Key Features of a Share Option Plan for a Privately-Held Company.
Share Reserve: Typically 10% to 15% of the company’s total issued share capital.
Class of Shares: Generally, the shares underlying employee share options are of a separate class to the founders’ and investors’ shares and carry no voting rights.
Exercise Price: Generally, the fair market value of the underlying shares on the option grant date. (Options may be granted at a discount from the current market value but that may result in a tax liability to the employee)
Term: Seven or ten years (subject to the optionholder remaining with the company).
Exercise/Vesting Schedule: Three, four or five years.
Leavers: Usually, options lapse upon the optionholder ceasing to be employed by the company. In the case of death, disability or redundancy, a period of six or 12 months after cessation is typically allowed for the exercise of vested options.
If an individual exercises an option during his employment, thereby becoming a shareholder, the company may reserve the right to buy back his shares when he leaves, at the current market value or a price calculated based on a pre-determined formula.

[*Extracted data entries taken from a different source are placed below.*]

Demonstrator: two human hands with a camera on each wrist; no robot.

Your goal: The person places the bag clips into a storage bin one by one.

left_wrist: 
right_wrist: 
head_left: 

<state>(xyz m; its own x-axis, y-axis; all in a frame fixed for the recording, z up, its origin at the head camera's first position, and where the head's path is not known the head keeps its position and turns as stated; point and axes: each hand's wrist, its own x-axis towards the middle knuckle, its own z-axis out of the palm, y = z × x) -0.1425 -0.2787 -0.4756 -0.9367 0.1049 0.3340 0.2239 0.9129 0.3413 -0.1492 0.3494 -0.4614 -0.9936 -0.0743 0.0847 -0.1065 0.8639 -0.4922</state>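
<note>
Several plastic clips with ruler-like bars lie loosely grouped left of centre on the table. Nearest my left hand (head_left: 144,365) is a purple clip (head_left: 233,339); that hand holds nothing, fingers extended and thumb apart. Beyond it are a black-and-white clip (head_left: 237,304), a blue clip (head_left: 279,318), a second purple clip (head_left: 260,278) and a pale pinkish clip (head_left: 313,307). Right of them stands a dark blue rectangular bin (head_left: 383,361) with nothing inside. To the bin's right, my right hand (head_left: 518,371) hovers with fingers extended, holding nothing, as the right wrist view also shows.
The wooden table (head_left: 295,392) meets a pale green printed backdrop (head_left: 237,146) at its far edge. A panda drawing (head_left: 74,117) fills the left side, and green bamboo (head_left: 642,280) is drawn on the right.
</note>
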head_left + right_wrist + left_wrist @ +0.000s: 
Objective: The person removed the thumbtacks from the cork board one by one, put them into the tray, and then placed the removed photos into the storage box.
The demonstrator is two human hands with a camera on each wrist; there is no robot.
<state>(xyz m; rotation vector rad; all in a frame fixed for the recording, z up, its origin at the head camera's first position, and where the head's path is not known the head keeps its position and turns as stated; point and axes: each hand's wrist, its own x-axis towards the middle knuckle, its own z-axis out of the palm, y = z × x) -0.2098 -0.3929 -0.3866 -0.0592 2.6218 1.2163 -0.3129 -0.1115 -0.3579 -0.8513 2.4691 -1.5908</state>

Effect of a Company Sale: The plan should address how options will be treated if the company is sold. For example, unvested options may accelerate and become vested. Options may be exercised or settled in cash or may be assumed by the acquirer and converted into options over its own shares.Managing Employee Shareholders: The company will need to ensure the participation of employee shareholders in any company transaction. This may involve obtaining a power of attorney from each employee who exercises an option or setting up a standalone management or nominee company that will hold the legal title to all employee shares and is empowered to transact those shares on behalf of employees in any company transaction.
Taxation of Share Options (held by employees subject to taxation in Ireland.
Grant: No tax (unless the exercise price represents a discount from the current market value of the underlying shares and the term of the option is more than seven years).
Vesting No tax.
Exercise: Income tax (41%), employee PRSI (4%) and USC (7%/8%) chargeable on the excess of the market value at the time of exercise over the exercise price paid.Sale Capital Gains Tax (33%) on any additional profit (ie amount realised less the market value on the date of exercise).
Share options offer the employer a saving in that employer PRSI (10.75%) is not payable on the gain on exercise.
Employees who are generally subject to taxation in another country but who work in Ireland while holding share options may be subject to Irish taxation on their share option gains.
Prospectus and Revenue Commissioner Obligations.
Employee share options are generally not subject to the EU Prospectus Directive as they are not transferable securities so it is not necessary to prepare a prospectus.
Employers must make an annual filing with the Revenue Commissioners of Ireland to report all options granted to and exercised by Irish employees and directors.